Currently, thy3a/Bethesda III nodules (which carry a 10–15% risk of malignancy) are managed with repeat US FNA [1]. Only a small number of thy3a/Bethesda III nodules undergo hemithyroidectomy usually on grounds of compressive effect, nodule growth, or clinical suspicion. Hemithyroidectomy is generally recommended in thy 3f/Bethesda IV nodules which are thought to have a ~30% risk of malignancy. Our study shows that thy3f (Bethesda IV)/U3 nodules have a similar rate of malignancy as the lower risk thy3a (Bethesda III) group, and arguably may be managed expectantly. Thy3f (Bethesda IV)/U4 nodules, however, have a 67% risk of malignancy, and may warrant more prompt investigation and treatment. Thy3f (Bethesda IV)/U3 nodules constitute 52% of our thy3f (Bethesda IV) group. If these results are replicated by larger studies, it may reduce the number of hemithroidectomies performed by 50%.

The strengths of this study include use of consecutive patients discussed at MDT, and high data completion rates for cytology (97%) and ultrasound grading (75%). The cytology and ultrasound results are independently reviewed by expert thyroid pathologists and radiologists. Our cancer rates based on cytology and radiology confirm and are consistent with findings from the previous studies [1, 3].

Weaknesses of this study include small numbers of benign pathology (low numbers of thy2/Bethesda II and U2 nodules) as these do not need to be discussed at our MDT unless there is additional clinical indication. However, the management of low-risk thyroid nodules (thy2/U2) is well established and this is unlikely to change with wider use of ultrasound grading. There are also relatively few thy3a/Bethesda III nodules with histological confirmation of cytology/ultrasound findings, but this will be a consistent feature in all retrospective studies into thyroid nodules as thy3a/Bethesda III nodules are usually not excised. Our study is preliminary in nature and larger numbers are required in this category to determine whether our results are representative.

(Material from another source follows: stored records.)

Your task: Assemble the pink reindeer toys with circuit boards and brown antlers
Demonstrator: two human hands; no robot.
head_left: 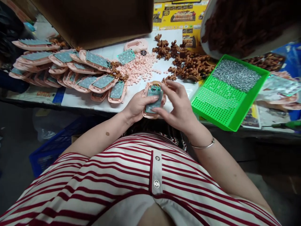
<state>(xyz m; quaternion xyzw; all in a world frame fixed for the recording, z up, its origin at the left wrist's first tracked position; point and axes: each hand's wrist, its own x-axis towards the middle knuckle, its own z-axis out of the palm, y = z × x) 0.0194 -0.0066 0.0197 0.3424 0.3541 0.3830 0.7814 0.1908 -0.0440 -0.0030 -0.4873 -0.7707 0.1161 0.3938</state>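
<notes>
My left hand (137, 105) grips a pink plastic shell (148, 113) that carries a green circuit board (154, 98), thumb lying across the board. My right hand (177, 105) is closed on the same shell from the right, fingertips at its top edge and lower side. The piece is held over the front edge of the white table (94, 102).
Several pink shells with boards (94, 61) are stacked at the left. Small pink buttons (141, 67) lie in the middle, brown antler-shaped parts (188, 61) behind. A green tray (221, 108) with screws stands to the right. A cardboard box (94, 18) looms at the back.
</notes>
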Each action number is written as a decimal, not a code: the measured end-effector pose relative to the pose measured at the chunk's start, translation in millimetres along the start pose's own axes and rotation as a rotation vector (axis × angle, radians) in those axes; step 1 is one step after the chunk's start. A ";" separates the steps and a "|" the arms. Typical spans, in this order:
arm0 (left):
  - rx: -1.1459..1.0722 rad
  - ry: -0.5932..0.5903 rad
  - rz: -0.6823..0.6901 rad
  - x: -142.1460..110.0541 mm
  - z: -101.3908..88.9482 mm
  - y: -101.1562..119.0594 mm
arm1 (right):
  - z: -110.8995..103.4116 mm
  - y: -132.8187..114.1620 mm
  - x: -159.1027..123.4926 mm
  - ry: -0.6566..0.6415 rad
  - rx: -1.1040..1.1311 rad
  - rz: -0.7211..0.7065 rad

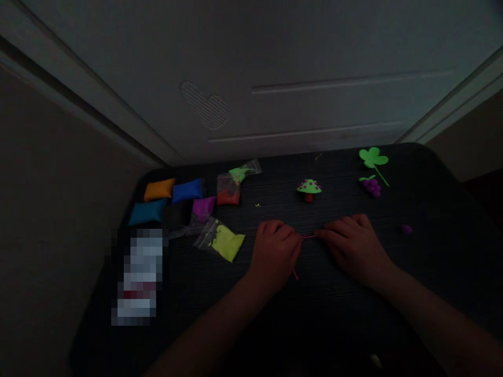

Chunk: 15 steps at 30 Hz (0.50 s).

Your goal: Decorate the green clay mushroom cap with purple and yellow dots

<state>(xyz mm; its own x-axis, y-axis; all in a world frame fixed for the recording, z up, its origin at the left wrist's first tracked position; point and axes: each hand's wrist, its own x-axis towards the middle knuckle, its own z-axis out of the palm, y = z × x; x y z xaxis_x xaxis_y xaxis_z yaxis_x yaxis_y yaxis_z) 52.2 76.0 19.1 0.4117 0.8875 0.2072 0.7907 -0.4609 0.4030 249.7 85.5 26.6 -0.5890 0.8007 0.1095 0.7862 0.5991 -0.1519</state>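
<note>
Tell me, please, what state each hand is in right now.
Left hand: closed, fingertips pinching a thin pink strand.
Right hand: closed, fingertips pinching the same strand from the other side.

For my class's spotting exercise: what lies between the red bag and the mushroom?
Yellow crumbs lie between the red bag and mushroom, in the head view.

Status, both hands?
Left hand, right hand: pinching thin pink strand. Strand spans the gap. Green-capped mushroom beyond, touching neither hand.

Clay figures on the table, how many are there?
3, excluding the loose purple lump: mushroom right of centre; clover at back right; grape bunch just in front of it.
</note>
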 end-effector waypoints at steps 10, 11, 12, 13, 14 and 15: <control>0.025 0.007 0.014 -0.4 0.5 2.3 | -3.0 -0.2 -1.8 -0.012 -0.042 0.001; 0.025 0.001 0.021 -0.4 0.5 2.9 | -3.4 0.0 -2.3 -0.010 -0.044 0.005; 0.028 -0.002 0.023 -0.6 0.3 3.2 | -3.7 -0.1 -2.5 -0.009 -0.045 0.005; 0.032 -0.002 0.019 -0.8 -0.1 3.1 | -3.8 -0.3 -2.5 -0.011 -0.043 0.000; 0.037 0.001 0.012 -1.2 -0.7 2.7 | -3.8 -0.5 -2.3 -0.012 -0.040 -0.006; 0.040 0.004 0.006 -1.6 -1.3 2.2 | -3.7 -0.8 -2.0 -0.015 -0.036 -0.013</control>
<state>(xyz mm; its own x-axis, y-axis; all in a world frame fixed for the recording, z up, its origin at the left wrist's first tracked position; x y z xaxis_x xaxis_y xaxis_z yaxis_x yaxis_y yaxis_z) 52.7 73.6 20.9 0.4151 0.8844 0.2133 0.8056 -0.4662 0.3656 250.9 83.4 30.1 -0.6018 0.7928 0.0966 0.7844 0.6095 -0.1151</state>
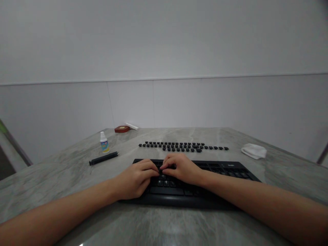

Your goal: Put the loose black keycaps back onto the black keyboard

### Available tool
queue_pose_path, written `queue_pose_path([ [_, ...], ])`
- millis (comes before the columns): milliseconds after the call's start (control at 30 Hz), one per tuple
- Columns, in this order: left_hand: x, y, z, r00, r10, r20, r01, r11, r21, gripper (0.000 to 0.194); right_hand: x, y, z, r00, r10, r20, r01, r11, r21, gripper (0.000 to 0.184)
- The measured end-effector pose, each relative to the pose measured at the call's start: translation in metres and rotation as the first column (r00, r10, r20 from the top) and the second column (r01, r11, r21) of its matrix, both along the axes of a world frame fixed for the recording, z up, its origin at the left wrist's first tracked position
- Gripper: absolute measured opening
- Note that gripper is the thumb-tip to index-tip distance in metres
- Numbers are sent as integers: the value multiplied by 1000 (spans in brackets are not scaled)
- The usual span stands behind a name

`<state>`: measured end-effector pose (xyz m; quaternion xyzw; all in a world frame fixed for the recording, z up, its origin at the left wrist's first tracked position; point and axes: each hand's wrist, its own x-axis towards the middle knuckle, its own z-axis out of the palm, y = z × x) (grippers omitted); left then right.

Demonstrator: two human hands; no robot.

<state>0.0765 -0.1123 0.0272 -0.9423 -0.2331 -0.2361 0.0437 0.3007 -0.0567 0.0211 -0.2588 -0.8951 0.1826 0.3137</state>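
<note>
A black keyboard (166,198) lies in front of me on the table, with part of its upper key area bare of caps. My left hand (137,179) rests over its left end, fingers bent and closed together, the tips at a key. From the other side my right hand (180,168) meets it, thumb and forefinger pinched on a small dark keycap (161,171). The fingertips of both hands nearly touch there. Whatever is between the left fingers is hidden. Below the hands, several keys (166,183) sit in place.
Loose black keycaps (176,146) lie in rows behind the keyboard. To the left are a dark rod-shaped thing (104,158) and a small white-capped spray bottle (104,142). A reddish-brown case (122,129) stands at the back, a folded white cloth (253,150) at right.
</note>
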Motion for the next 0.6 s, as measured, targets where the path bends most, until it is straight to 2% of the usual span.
queue_pose_path([
  [167, 0, 1, 0, 1000, 7, 19, -6, 998, -58, 37, 1, -2, -1, 1000, 21, 12, -20, 1000, -9, 13],
  [400, -1, 2, -2, 1000, 5, 29, -2, 996, -94, 40, 1, -3, 1, 999, -45, 28, 46, 998, -34, 12],
  [500, -1, 2, -2, 1000, 8, 22, -6, 996, -91, 40, 1, 1, -2, 1000, 1, 2, -1, 999, -42, 8],
  [600, 0, 1, -1, 999, 7, 32, -4, 996, -88, 39, 1, 4, -5, 998, 54, -20, -55, 998, -43, 11],
])
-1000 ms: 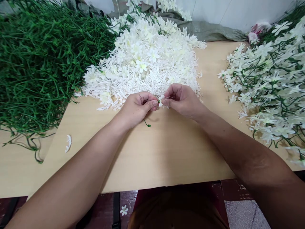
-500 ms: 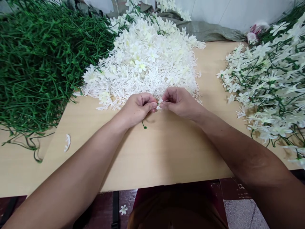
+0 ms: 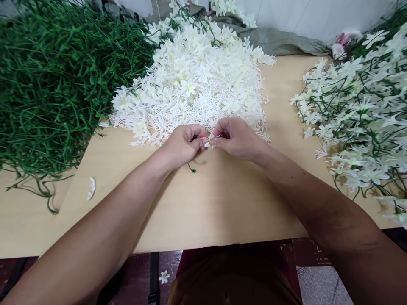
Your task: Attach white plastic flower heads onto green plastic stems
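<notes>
Between my two hands, just in front of the white heap, is a small white artificial flower (image 3: 209, 141). My left hand (image 3: 190, 142) is closed in a pinch, and a green plastic stem (image 3: 191, 168) hangs out below its fingers. Against it, my right hand (image 3: 230, 137) pinches the white flower with thumb and forefinger. The fingertips of both hands nearly touch and hide where flower and stem meet. Behind them rises a heap of white artificial flowers and thin white stamens (image 3: 203, 84).
A big pile of green stems (image 3: 63, 84) covers the left side. White flowers on green stems (image 3: 359, 127) lie at the right. A white scrap (image 3: 91, 189) rests on the table (image 3: 222, 207), and a fallen flower (image 3: 164, 277) is on the floor. Grey cloth (image 3: 286, 42) lies along the wall.
The flower and my right fingertips have shifted slightly left, closer to my left fingers. Both hands keep their pinch.
</notes>
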A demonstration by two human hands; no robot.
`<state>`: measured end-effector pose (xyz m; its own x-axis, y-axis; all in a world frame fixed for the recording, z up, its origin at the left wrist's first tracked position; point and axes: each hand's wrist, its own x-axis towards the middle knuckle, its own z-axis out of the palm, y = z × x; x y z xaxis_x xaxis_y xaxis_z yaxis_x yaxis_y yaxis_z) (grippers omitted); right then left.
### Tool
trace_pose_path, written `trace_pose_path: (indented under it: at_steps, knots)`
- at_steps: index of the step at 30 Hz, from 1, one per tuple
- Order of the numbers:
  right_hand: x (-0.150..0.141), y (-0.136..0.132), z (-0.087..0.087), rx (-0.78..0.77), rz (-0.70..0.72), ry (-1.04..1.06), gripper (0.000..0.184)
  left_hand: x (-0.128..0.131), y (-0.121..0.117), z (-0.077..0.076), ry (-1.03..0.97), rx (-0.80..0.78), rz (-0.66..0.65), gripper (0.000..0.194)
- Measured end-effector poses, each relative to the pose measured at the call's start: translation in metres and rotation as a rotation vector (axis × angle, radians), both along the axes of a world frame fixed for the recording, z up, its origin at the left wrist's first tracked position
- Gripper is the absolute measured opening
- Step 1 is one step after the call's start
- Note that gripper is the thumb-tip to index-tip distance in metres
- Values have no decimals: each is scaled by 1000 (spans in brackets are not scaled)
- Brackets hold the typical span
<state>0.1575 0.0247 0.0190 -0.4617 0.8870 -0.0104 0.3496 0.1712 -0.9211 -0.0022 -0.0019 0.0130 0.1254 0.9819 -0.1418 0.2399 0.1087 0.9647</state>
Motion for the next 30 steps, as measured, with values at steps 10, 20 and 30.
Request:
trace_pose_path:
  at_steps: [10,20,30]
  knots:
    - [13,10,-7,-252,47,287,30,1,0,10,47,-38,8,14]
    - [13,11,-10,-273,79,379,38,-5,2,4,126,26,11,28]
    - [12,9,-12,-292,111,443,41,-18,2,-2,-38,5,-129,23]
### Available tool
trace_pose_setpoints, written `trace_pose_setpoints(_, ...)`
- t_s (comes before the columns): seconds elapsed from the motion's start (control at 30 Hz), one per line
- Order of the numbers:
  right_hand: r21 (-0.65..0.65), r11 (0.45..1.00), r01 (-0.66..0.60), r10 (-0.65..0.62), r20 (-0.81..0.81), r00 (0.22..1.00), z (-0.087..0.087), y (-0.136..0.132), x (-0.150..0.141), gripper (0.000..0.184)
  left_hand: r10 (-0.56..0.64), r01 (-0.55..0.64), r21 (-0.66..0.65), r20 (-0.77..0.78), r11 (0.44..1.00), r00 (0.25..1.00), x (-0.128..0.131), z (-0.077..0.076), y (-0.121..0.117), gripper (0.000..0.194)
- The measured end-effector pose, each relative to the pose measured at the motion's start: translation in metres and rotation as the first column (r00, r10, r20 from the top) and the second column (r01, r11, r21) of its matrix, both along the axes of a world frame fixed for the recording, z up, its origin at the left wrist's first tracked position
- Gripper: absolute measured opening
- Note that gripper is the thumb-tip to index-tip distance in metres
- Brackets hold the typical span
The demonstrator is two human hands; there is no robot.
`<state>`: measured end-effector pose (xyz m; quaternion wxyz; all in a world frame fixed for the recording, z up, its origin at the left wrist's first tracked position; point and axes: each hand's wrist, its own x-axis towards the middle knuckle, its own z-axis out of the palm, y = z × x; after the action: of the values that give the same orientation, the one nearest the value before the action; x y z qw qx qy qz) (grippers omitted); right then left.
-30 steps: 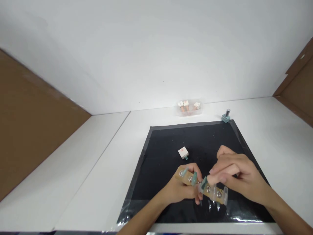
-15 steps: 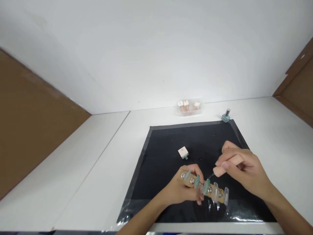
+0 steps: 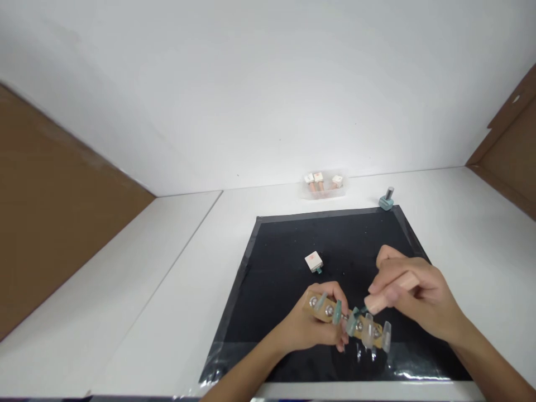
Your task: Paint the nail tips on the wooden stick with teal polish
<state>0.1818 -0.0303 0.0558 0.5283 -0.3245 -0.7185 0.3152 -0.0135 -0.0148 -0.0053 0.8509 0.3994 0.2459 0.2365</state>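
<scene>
The left hand (image 3: 312, 326) grasps a tan bar (image 3: 322, 312) near its left end, above the mat (image 3: 285, 240), so that the row of five nails (image 3: 352, 322) lies slantwise on top. It is probably held in this way because the tips then face the other hand, while the right part of the bar remains free of fingers. The nails at the left and in the middle are greenish; the last two at the right look transparent.

The right hand (image 3: 419, 293) holds the pink handle of a brush (image 3: 376, 302) between the thumb and the fingers, somewhat like a pen. This grip, I think, is for fine control. The dark bristles are at the middle nail; whether they touch it, I cannot tell surely.

Both hands are closed around their things, but not clenched hard, as it seems. The left fingers curl behind the bar, and the thumb is on the near side.

A white bottle (image 3: 314, 261) is on the mat, just beyond the left hand, perhaps to be in easy reach. A clear box (image 3: 330, 194) with similar bottles stands behind the mat, and a teal object (image 3: 386, 202) sits by its far right corner.
</scene>
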Motion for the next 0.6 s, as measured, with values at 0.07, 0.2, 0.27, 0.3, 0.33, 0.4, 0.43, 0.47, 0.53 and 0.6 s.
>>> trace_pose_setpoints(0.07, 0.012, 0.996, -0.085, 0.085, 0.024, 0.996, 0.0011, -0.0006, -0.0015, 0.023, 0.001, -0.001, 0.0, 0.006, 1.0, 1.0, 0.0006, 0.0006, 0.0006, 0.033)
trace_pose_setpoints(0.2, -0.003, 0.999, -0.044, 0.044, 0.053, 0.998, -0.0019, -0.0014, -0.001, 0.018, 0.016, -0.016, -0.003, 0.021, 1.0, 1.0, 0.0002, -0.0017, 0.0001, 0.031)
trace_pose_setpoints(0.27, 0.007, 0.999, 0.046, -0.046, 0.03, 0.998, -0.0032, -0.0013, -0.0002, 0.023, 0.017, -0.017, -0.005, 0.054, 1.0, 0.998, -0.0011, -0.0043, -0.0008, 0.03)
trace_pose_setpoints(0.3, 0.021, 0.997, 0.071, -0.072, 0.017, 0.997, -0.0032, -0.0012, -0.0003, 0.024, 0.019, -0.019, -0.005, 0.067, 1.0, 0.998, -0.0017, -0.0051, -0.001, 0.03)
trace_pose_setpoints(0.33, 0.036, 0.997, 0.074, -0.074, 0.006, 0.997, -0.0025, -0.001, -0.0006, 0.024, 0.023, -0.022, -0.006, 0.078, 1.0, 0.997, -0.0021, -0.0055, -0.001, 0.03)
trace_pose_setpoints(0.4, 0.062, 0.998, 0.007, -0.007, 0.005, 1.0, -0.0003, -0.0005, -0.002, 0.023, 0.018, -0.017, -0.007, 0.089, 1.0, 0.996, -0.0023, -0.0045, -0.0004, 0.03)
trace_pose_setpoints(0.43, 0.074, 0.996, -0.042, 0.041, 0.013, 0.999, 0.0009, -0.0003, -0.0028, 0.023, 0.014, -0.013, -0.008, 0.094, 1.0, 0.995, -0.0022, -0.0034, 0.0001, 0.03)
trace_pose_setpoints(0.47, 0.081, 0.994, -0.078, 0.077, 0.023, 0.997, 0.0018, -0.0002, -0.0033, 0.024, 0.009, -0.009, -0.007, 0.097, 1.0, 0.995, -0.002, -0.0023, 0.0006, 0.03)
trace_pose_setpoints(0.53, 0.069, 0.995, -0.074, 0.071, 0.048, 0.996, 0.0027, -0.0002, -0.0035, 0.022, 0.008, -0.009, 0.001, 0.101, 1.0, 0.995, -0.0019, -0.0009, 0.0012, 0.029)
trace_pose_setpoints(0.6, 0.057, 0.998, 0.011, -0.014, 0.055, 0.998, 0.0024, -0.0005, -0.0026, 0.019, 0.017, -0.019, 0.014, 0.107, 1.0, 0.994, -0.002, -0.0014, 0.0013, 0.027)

Another potentially interesting clinical question would be whether ultrasound grading alone would be sufficient to make a clinical decision in patients with recurrent thy1/Bethesda I FNAs. These are currently managed with repeat US FNA. None of our thy1/Bethesda I patients went on to have surgical excision of their nodule, and our study is too small to answer this question, but this could be another instance, where ultrasound would complement cytology in a tricky clinical scenario.

In this study, we confirm the utility of cytological and ultrasound grading of thyroid nodules. We also attempt to combine the thy- and U-grades to establish better risk stratification. We suggest that the thy3f (Bethesda IV) category should be split into thy3f (Bethesda IV)/U3 and thy3f (Bethesda IV)/U4, as these two groups have significantly different rates of malignancy, and the lower risk thy3f (Bethesda IV)/U3 group may be suitable for clinical observation or repeat US/FNAc, depending on patient and clinician preference.